• **EXERCISE**: Your copy should match the listing word for word, apart from the pictures, which are left out.
━━ THE DATA
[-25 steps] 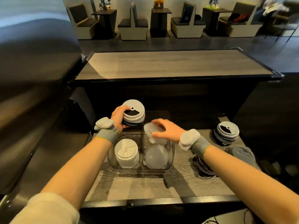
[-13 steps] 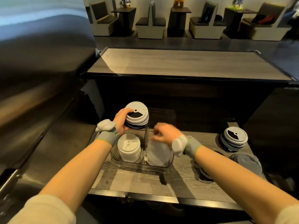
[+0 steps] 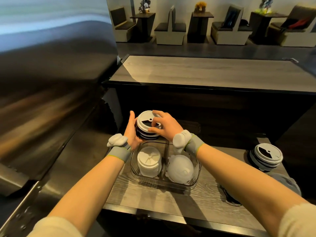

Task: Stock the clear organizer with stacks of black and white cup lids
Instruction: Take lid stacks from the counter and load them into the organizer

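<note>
A clear organizer sits on the wooden counter. Its near left section holds a stack of white lids; its near right section holds clear dome lids. Just above the organizer's far left section is a stack of black and white lids. My left hand grips the stack's left side. My right hand rests on its top and right side, fingers curled over the top lid.
A second black and white lid stack stands on the counter at the right, with grey lids and dark lids near it. A steel surface lies left. A higher wooden counter runs behind.
My right hand let go of the clear dome lids in the right section and moved up-left onto the black and white stack. My left hand kept its hold on that stack.
</note>
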Action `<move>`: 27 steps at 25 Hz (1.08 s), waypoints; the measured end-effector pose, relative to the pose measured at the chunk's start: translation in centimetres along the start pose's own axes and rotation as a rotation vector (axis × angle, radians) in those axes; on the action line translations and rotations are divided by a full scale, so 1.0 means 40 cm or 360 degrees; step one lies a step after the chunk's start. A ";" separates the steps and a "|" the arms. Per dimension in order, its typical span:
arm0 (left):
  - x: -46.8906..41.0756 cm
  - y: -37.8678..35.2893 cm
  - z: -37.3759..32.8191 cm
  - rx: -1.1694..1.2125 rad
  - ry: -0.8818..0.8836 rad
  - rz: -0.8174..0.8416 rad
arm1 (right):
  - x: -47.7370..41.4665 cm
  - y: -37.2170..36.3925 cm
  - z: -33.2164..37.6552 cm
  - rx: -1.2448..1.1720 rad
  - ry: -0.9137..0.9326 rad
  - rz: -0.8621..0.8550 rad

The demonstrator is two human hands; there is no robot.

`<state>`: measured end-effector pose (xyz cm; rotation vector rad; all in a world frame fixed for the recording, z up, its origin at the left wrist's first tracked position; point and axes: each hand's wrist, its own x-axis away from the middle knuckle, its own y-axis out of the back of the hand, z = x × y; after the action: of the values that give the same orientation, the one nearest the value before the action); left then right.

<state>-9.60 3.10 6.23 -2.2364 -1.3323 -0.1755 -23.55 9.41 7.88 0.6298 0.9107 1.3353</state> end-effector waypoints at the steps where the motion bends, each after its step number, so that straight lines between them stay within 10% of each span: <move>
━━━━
• **FINAL ANSWER**:
[-25 steps] 
[-13 steps] 
[+0 steps] 

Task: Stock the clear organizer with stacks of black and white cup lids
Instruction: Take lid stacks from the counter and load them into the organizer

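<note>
A clear organizer sits on the wooden counter. Its near left section holds a stack of white lids; its near right section holds clear dome lids. Just above the organizer's far left section is a stack of black and white lids. My left hand grips the stack's left side. My right hand rests on its top and right side, fingers curled over the top lid.
A second black and white lid stack stands on the counter at the right, with grey lids and dark lids near it. A steel surface lies left. A higher wooden counter runs behind.
My right hand let go of the clear dome lids in the right section and moved up-left onto the black and white stack. My left hand kept its hold on that stack.
</note>
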Action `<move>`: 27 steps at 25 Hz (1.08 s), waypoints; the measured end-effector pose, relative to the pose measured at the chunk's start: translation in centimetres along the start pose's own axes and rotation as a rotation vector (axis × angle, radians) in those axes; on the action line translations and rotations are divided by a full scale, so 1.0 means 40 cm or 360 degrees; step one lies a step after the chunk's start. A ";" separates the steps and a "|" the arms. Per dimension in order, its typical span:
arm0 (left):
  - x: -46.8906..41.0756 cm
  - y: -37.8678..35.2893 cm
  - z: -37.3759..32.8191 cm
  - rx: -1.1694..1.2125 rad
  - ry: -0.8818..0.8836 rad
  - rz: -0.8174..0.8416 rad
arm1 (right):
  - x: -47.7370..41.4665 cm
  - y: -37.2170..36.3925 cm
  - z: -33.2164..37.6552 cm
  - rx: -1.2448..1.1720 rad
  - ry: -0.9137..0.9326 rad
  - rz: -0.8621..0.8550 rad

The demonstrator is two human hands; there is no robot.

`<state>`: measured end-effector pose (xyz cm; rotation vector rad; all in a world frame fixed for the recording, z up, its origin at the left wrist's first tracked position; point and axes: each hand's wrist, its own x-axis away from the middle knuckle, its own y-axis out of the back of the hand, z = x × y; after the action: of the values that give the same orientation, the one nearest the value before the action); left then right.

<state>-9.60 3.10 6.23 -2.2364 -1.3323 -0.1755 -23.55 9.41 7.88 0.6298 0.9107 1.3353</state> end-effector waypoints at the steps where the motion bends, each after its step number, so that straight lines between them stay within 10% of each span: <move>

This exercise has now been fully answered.